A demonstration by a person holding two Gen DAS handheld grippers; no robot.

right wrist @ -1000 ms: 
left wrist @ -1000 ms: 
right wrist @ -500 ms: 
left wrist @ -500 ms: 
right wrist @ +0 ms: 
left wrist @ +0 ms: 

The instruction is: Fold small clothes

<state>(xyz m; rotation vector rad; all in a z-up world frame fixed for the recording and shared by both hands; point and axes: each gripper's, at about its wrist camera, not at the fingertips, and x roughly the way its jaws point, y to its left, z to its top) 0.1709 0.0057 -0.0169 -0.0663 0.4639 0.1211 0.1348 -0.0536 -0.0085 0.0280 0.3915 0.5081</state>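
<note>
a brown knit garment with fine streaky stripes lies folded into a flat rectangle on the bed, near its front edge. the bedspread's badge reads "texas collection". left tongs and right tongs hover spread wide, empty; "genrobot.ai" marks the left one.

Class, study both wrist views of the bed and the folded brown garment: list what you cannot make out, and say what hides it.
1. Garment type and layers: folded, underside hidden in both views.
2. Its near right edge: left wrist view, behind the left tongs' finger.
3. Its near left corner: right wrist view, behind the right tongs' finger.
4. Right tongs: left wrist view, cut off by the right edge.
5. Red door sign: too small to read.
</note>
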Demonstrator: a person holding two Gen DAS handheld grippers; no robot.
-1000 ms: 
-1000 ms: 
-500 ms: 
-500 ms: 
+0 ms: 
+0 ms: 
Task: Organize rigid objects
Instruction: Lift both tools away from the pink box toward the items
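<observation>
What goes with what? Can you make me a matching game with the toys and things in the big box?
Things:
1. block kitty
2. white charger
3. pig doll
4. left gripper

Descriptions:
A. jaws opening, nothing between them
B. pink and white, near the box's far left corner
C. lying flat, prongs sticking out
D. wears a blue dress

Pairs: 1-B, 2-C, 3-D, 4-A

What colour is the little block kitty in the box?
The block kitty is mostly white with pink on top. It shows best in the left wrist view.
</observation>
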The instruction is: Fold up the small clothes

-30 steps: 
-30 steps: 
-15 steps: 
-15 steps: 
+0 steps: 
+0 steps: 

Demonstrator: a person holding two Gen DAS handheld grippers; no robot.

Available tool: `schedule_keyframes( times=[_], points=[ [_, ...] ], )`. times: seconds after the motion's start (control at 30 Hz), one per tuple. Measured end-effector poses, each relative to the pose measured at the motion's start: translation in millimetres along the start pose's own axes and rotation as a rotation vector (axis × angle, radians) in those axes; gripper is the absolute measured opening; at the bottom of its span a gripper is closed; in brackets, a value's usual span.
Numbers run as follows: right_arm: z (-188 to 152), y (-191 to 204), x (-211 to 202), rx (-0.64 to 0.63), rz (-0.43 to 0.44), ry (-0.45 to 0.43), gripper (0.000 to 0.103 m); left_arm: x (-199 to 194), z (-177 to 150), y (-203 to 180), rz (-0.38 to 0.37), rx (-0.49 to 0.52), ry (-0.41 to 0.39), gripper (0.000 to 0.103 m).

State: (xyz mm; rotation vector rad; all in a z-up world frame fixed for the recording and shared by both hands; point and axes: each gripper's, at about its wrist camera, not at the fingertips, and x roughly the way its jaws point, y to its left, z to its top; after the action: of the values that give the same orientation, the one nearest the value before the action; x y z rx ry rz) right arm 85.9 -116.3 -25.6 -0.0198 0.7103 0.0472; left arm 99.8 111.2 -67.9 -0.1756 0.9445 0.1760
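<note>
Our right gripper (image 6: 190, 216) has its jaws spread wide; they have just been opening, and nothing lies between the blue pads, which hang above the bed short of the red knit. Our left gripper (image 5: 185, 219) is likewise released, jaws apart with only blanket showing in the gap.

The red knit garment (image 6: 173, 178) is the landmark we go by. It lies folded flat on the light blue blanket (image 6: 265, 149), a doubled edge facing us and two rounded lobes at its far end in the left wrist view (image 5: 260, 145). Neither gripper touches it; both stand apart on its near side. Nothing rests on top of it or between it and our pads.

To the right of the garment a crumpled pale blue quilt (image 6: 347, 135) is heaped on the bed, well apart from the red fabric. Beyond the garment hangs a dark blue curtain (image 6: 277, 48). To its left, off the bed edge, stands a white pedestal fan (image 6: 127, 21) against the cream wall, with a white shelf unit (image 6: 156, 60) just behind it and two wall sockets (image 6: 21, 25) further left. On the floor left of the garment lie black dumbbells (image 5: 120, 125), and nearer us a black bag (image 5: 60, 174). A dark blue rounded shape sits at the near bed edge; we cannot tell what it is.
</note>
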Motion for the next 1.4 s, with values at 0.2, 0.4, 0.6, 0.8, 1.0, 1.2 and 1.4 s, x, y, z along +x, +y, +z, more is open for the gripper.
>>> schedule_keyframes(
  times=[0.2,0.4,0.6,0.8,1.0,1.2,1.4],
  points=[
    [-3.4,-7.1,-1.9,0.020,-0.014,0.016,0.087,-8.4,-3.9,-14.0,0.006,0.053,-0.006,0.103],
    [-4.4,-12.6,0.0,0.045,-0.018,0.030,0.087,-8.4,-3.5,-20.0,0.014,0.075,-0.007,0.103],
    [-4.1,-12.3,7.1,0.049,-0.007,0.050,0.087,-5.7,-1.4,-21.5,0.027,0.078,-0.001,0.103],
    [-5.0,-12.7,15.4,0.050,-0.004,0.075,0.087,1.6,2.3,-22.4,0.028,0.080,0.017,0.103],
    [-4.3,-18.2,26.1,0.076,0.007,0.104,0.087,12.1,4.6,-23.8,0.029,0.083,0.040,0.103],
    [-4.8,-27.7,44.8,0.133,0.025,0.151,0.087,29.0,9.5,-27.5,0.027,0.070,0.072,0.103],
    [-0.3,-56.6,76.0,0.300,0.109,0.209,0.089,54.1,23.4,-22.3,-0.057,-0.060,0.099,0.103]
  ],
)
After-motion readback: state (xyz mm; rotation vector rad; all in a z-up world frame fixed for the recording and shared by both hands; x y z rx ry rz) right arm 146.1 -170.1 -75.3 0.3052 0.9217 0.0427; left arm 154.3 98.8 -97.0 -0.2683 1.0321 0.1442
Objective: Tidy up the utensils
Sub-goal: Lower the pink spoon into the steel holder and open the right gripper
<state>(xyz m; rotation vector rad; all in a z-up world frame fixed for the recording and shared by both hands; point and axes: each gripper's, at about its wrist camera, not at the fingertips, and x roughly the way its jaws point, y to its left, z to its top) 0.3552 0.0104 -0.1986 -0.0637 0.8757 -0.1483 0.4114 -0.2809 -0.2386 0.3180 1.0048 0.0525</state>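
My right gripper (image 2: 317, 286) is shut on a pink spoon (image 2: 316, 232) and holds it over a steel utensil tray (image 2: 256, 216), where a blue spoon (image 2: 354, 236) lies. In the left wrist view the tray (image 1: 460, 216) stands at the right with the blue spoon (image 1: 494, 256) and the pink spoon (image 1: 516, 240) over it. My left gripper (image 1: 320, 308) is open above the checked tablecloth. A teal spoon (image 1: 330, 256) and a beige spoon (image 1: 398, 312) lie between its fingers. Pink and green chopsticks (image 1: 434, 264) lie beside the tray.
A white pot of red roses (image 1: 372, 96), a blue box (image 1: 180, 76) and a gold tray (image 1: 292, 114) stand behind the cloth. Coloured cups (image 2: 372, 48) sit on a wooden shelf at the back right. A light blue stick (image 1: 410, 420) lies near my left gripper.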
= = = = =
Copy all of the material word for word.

_Result of the exercise_
A demonstration by a person holding two Gen DAS handheld grippers; no robot.

right wrist @ -1000 ms: 
left wrist @ -1000 ms: 
right wrist @ -500 ms: 
left wrist @ -500 ms: 
right wrist @ +0 ms: 
left wrist @ +0 ms: 

The instruction is: Fold small clothes

<state>(xyz m; rotation vector rad; all in a z-up world frame fixed for the recording and shared by both hands; point and axes: each gripper's, at about its wrist camera, not at the fingertips, and x roughly the way its jaws point, y to its left, z to its top) 0.1709 0.0057 -0.0169 -0.0663 0.4639 0.1211 0.1348 -0.0536 -0.0085 0.0280 0.3915 0.5081</state>
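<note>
a brown knit garment with fine streaky stripes lies folded into a flat rectangle on the bed, near its front edge. the bedspread's badge reads "texas collection". left tongs and right tongs hover spread wide, empty; "genrobot.ai" marks the left one.

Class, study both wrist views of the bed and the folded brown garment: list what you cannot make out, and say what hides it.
1. Garment type and layers: folded, underside hidden in both views.
2. Its near right edge: left wrist view, behind the left tongs' finger.
3. Its near left corner: right wrist view, behind the right tongs' finger.
4. Right tongs: left wrist view, cut off by the right edge.
5. Red door sign: too small to read.
</note>
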Demonstrator: a person holding two Gen DAS handheld grippers; no robot.
-1000 ms: 
-1000 ms: 
-500 ms: 
-500 ms: 
+0 ms: 
+0 ms: 
Task: Organize rigid objects
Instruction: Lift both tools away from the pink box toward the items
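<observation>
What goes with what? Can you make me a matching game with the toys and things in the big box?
Things:
1. block kitty
2. white charger
3. pig doll
4. left gripper

Descriptions:
A. jaws opening, nothing between them
B. pink and white, near the box's far left corner
C. lying flat, prongs sticking out
D. wears a blue dress

Pairs: 1-B, 2-C, 3-D, 4-A

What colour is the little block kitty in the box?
The block kitty is mostly white with pink on top. It shows best in the left wrist view.
</observation>
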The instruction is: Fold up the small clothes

-30 steps: 
-30 steps: 
-15 steps: 
-15 steps: 
+0 steps: 
+0 steps: 

Demonstrator: a person holding two Gen DAS handheld grippers; no robot.

Available tool: `schedule_keyframes( times=[_], points=[ [_, ...] ], )`. times: seconds after the motion's start (control at 30 Hz), one per tuple. Measured end-effector poses, each relative to the pose measured at the motion's start: translation in millimetres along the start pose's own axes and rotation as a rotation vector (axis × angle, radians) in those axes; gripper is the absolute measured opening; at the bottom of its span a gripper is closed; in brackets, a value's usual span.
Numbers run as follows: right_arm: z (-188 to 152), y (-191 to 204), x (-211 to 202), rx (-0.64 to 0.63), rz (-0.43 to 0.44), ry (-0.45 to 0.43), gripper (0.000 to 0.103 m); left_arm: x (-199 to 194), z (-177 to 150), y (-203 to 180), rz (-0.38 to 0.37), rx (-0.49 to 0.52), ry (-0.41 to 0.39), gripper (0.000 to 0.103 m).

State: (xyz mm; rotation vector rad; all in a z-up world frame fixed for the recording and shared by both hands; point and axes: each gripper's, at about its wrist camera, not at the fingertips, and x roughly the way its jaws point, y to its left, z to its top; after the action: of the values that give the same orientation, the one nearest the value before the action; x y z rx ry rz) right arm 85.9 -116.3 -25.6 -0.0198 0.7103 0.0472; left arm 99.8 111.2 -67.9 -0.1756 0.9445 0.1760
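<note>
Our right gripper (image 6: 190, 216) has its jaws spread wide; they have just been opening, and nothing lies between the blue pads, which hang above the bed short of the red knit. Our left gripper (image 5: 185, 219) is likewise released, jaws apart with only blanket showing in the gap.

The red knit garment (image 6: 173, 178) is the landmark we go by. It lies folded flat on the light blue blanket (image 6: 265, 149), a doubled edge facing us and two rounded lobes at its far end in the left wrist view (image 5: 260, 145). Neither gripper touches it; both stand apart on its near side. Nothing rests on top of it or between it and our pads.

To the right of the garment a crumpled pale blue quilt (image 6: 347, 135) is heaped on the bed, well apart from the red fabric. Beyond the garment hangs a dark blue curtain (image 6: 277, 48). To its left, off the bed edge, stands a white pedestal fan (image 6: 127, 21) against the cream wall, with a white shelf unit (image 6: 156, 60) just behind it and two wall sockets (image 6: 21, 25) further left. On the floor left of the garment lie black dumbbells (image 5: 120, 125), and nearer us a black bag (image 5: 60, 174). A dark blue rounded shape sits at the near bed edge; we cannot tell what it is.
</note>
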Motion for the next 1.4 s, with values at 0.2, 0.4, 0.6, 0.8, 1.0, 1.2 and 1.4 s, x, y, z along +x, +y, +z, more is open for the gripper.
>>> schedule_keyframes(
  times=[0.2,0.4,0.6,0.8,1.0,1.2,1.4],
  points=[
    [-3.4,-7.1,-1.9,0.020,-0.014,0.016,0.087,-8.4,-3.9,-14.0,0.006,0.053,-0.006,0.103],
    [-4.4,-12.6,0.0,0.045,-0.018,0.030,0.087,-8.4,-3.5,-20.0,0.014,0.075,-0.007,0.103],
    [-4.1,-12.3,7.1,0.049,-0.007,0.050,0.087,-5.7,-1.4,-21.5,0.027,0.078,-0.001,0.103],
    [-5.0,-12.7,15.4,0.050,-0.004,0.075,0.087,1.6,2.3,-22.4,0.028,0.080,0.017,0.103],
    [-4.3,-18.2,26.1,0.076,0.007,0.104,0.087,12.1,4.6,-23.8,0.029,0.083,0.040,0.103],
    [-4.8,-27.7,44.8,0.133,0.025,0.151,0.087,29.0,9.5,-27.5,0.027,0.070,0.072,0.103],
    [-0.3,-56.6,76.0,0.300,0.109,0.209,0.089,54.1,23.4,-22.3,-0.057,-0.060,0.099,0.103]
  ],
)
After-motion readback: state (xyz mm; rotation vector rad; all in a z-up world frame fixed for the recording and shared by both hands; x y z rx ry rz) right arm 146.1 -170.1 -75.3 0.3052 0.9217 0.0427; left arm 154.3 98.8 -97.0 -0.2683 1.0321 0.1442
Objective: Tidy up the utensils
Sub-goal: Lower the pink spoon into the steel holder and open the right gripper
<state>(xyz m; rotation vector rad; all in a z-up world frame fixed for the recording and shared by both hands; point and axes: each gripper's, at about its wrist camera, not at the fingertips, and x roughly the way its jaws point, y to its left, z to its top) 0.3552 0.0104 -0.1986 -0.0637 0.8757 -0.1483 0.4114 -0.2809 -0.2386 0.3180 1.0048 0.0525</state>
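My right gripper (image 2: 317, 286) is shut on a pink spoon (image 2: 316, 232) and holds it over a steel utensil tray (image 2: 256, 216), where a blue spoon (image 2: 354, 236) lies. In the left wrist view the tray (image 1: 460, 216) stands at the right with the blue spoon (image 1: 494, 256) and the pink spoon (image 1: 516, 240) over it. My left gripper (image 1: 320, 308) is open above the checked tablecloth. A teal spoon (image 1: 330, 256) and a beige spoon (image 1: 398, 312) lie between its fingers. Pink and green chopsticks (image 1: 434, 264) lie beside the tray.
A white pot of red roses (image 1: 372, 96), a blue box (image 1: 180, 76) and a gold tray (image 1: 292, 114) stand behind the cloth. Coloured cups (image 2: 372, 48) sit on a wooden shelf at the back right. A light blue stick (image 1: 410, 420) lies near my left gripper.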

Now the exercise is finished.